Average Employee Retention Rate: How You Can Increase Your Rate
5 Recommendations To Keep Your Employee Retention Rate High
Do you still work for your first employer? Probably not. In fact, the Bureau of Labor Statistics reports that the average person has been at their job for 4.2 years. In other words, while some people stay for a long time, turnover is real and expected. Many businesses worry about their employee retention rate, as turnover can be expensive.
The employee retention rate is not the same across all industries. You’d expect that a university that offers tenure to professors has a higher retention rate than the local McDonald’s, which is often considered a starter job. People will come and go from both jobs but not at the same rate.
How Do You Calculate the Employee Retention Rate?
Retention is how many employees stay under your employment. Frequently, Human Resources professionals talk about turnover, i.e. how many employees leave their employment with you. If you have 100 employees and 5 quit, you have a turnover rate of 5% (5/100) and a retention rate of 95% (95/100).
Salary.com reported that in 2018 (downloadable pdf), the total retention rate for all industries was 80.7% which includes voluntary and involuntary terminations. This means that 19.3% of people left a job in 2018, for whatever reason. Most of these were voluntary terminations, with 14% of people choosing to leave their job.
Employee Retention Rate by Industry
Retention rates vary by industry, which is expected. Salary.com found the following employee retention rates:
Banking & Finance: 83.3%
Manufacturing & Distribution: 80%
Is a Low Employee Retention Rate Bad?
Naturally, companies want to minimize their turnover, as it is quite expensive to replace employees. Employers need to recruit and train every new employee before they can start working as efficiently as the previous person. For some jobs, this training period is brief, but for others, you can expect a long period of six months or more before the new hire performs at an acceptable level.
This, however, does not mean that all turnover is bad. You don’t want your business to remain static; and new people bring new ideas. Additionally, if your industry relies a lot on low-skilled (and thus, low paid) labor, when employees leave, it might mean you have successfully trained them for positions in which they will earn more money.
While this can take a toll on your business, employees moving up into better-paying jobs is great for those individuals and the community at large.
Is a High Employee Retention Rate Good?
It depends. High employee retention rates can also indicate that your employees are stuck in their jobs. Stagnation can happen when the economy is bad—-there are no other jobs to go to—so employees stay with the company, regardless of their engagement level. As the economy improves, people will leave for better jobs.
This type of turnover is bad for your business—the first people out the door tend to be the employees who have the best skill sets and who are the most in demand by other employers.
How Can You Keep Your Employee Retention Rate High?
Given the dire consequence of losing your best employees whenever labor markets rebound, you’re probably wondering, how you can keep your employee retention rate high? Organizations with high employee retention rates have best practices that you can apply in your own organization.

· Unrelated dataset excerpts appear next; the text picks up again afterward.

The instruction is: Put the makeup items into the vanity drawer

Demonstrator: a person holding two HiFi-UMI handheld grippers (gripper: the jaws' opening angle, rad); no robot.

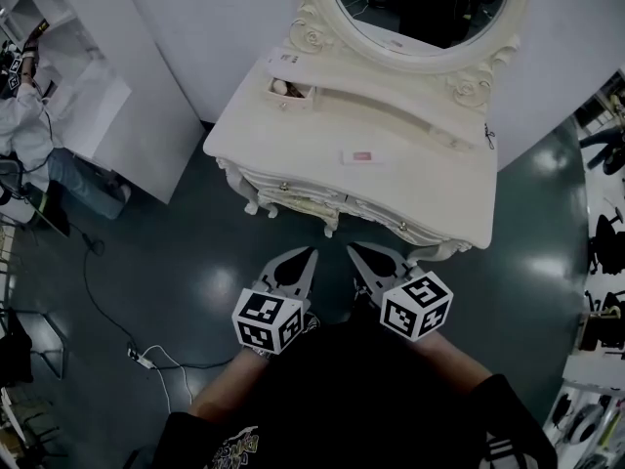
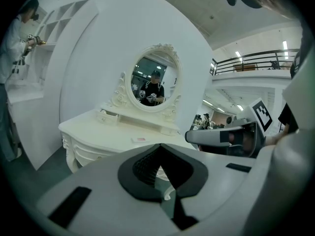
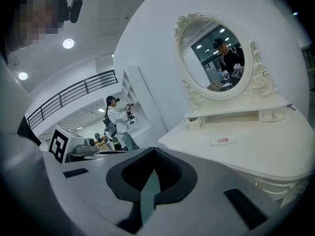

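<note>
The vanity [image 1: 420, 164] in the upper middle of the frame is cream-white, carrying a small white card with a pink patch [image 1: 358, 156]. The floor [image 1: 176, 262] is glossy dark teal. The left gripper [image 1: 309, 254] and right gripper [image 1: 354, 250] are pale grey, their cubes patterned with black-and-white squares.

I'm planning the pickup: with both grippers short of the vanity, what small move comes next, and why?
Probably reach the right gripper forward toward the small pink item on the vanity top, opening its jaws: that gripper is shut and empty, and the item lies loose ahead of it.
</note>
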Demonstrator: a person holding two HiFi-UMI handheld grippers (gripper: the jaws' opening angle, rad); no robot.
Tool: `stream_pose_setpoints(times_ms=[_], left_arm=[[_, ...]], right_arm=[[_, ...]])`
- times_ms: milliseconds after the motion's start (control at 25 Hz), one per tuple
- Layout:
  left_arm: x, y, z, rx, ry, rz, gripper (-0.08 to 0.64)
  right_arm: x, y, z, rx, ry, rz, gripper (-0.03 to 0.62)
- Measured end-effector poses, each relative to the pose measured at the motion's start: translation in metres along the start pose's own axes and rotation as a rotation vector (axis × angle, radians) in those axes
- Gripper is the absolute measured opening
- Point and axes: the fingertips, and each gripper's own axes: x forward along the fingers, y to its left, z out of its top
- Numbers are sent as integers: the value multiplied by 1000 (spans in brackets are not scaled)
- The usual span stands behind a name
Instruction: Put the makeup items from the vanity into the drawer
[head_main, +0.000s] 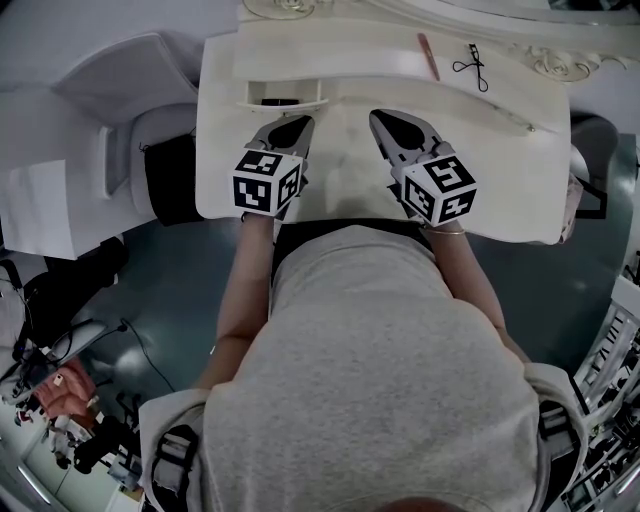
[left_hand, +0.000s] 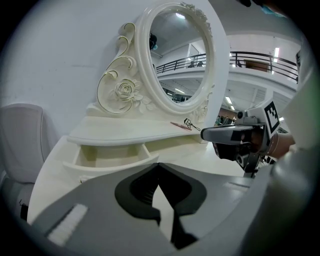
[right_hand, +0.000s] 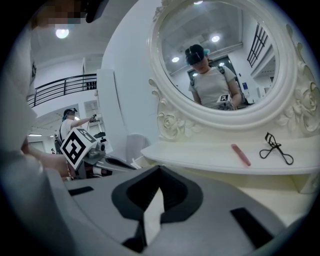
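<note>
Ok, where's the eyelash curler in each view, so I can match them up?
Head view: eyelash curler upper right, on the raised shelf.
Left gripper view: eyelash curler right of centre, on that shelf below the mirror.
Right gripper view: eyelash curler far right, on the shelf.
Shared landmark: the pink stick lying just left of it in all three.

On the desk's (head_main: 340, 170) raised shelf (head_main: 330, 50), 1 makeup pencil (head_main: 428, 56) lies just left of 1 eyelash curler (head_main: 472, 66). The open drawer (head_main: 300, 104) sits under the shelf's left end, and the mirror (left_hand: 177, 55) stands behind.
</note>
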Motion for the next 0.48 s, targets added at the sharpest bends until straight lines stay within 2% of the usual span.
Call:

These are five key recommendations you can implement to increase your employee retention.
Offer a competitive salary and benefits.
Never assume that because your pay and benefits were fair three years ago that your pay is fair now. This is especially true in expanding industries such as software development and nursing or in cities that are experiencing growth.
You should benchmark your jobs against the market every year and make sure that you pay your employees market rates. As a portion of a complete compensation package, employees also appreciate access to bonuses, profit sharing, activities, and events.
Train your managers.
You’ve heard the saying that people don’t leave jobs, they leave managers. This is true; even though other circumstances such as feeling properly compensated may also affect employee decisions more.
Make sure your managers are well trained in not only management techniques such as effective communication and soft skills but also in employment law. You don’t want to lose employees because they are reporting to bad managers.
Provide growth opportunities.
Most people aren’t happy doing the same job for their entire lives. They want to grow in their careers and earn more money and have more responsibility. If you promote people from within your organization and provide opportunities such as transfers and lateral moves, people can feel confident staying with your company.
This is critically important because the 2017 Society for Human Resources Management Employee Job Satisfaction and Engagement survey pinpointed aspects of employee growth and development amongst five of the top issues contributing to employee job satisfaction.
Take employee suggestions seriously.
Ask your employees for feedback and listen to what they say. If they tell you about a problem, ignore it at your own risk. They expect you to fix whatever is broken. Or, they expect a rational explanation for why the problem is not fixable and a chance to make improvements.
Your employees should know how to report bad behavior and they should know that you’ll take care of the behavior if they do. If you ignore sexual harassment complaints, for instance, people will quit rather than tell you about problems. If you ignore bullying, people will quit to escape from their tormenter.
The Bottom Line
Employee retention is important for every business to understand. Understand what your employee retention rate is and how your rate compares to others in your industry and your region. If your employee retention rate is below average, work to fix it. Your employees and your bottom line will both benefit.